**Exercise details**
Up to and including the line that contains "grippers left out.", write out each line of the material from its first line, exactly.

**The data**

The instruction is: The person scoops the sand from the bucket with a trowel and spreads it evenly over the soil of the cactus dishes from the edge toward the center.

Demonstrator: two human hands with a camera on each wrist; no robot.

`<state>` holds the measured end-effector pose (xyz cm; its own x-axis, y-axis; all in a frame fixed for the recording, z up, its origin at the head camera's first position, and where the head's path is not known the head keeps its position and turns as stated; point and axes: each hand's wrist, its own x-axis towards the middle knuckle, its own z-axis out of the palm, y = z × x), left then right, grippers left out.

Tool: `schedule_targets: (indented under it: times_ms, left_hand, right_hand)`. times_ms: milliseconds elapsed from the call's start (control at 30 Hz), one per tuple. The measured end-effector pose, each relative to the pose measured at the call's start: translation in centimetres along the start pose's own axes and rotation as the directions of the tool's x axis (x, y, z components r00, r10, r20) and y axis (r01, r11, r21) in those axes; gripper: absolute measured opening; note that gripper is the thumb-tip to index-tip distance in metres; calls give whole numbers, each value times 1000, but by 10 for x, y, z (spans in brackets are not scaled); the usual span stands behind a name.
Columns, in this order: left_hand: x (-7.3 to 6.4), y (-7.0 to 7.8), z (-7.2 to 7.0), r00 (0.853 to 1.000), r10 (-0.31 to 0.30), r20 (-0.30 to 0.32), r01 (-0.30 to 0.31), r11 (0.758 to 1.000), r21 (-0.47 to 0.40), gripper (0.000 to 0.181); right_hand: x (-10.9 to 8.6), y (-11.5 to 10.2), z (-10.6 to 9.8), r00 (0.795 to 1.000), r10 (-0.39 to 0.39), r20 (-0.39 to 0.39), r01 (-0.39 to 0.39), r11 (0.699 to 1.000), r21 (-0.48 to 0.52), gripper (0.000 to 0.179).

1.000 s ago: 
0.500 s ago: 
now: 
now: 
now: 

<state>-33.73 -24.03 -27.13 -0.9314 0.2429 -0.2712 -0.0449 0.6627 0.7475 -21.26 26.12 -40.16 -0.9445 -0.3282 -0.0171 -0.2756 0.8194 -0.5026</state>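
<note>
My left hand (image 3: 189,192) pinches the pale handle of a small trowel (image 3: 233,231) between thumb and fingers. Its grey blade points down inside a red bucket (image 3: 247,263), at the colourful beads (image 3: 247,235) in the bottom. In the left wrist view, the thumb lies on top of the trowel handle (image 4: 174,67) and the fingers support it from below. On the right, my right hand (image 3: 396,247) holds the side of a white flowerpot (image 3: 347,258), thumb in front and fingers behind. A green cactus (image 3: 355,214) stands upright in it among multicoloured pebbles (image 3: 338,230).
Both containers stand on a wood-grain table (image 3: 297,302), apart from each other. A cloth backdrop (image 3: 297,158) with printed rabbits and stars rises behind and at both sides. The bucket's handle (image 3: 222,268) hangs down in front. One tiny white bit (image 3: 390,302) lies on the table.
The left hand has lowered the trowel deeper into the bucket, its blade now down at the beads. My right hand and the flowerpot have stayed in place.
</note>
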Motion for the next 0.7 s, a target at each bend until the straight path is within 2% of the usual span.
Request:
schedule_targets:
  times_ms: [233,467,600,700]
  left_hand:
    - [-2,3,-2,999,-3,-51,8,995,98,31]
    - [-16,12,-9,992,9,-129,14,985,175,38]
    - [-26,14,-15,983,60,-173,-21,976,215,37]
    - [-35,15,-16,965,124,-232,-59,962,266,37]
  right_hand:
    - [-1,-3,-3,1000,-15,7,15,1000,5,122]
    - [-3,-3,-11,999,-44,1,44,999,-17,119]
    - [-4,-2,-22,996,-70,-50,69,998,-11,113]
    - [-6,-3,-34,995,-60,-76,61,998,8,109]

**Reply**
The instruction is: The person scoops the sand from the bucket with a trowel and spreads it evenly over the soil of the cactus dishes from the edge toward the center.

Demonstrator: two human hands with a camera on each wrist; no robot.

`<state>` holds the measured end-effector pose (xyz cm; its own x-axis, y-axis; all in a frame fixed for the recording, z up, its origin at the head camera's first position, and where the head's path is not known the head keeps its position and turns as stated; point and axes: each hand's wrist, its own x-axis towards the middle knuckle, its own z-axis out of the palm, y = z × x), left then right, grippers left out.

Nothing further is required for this answer.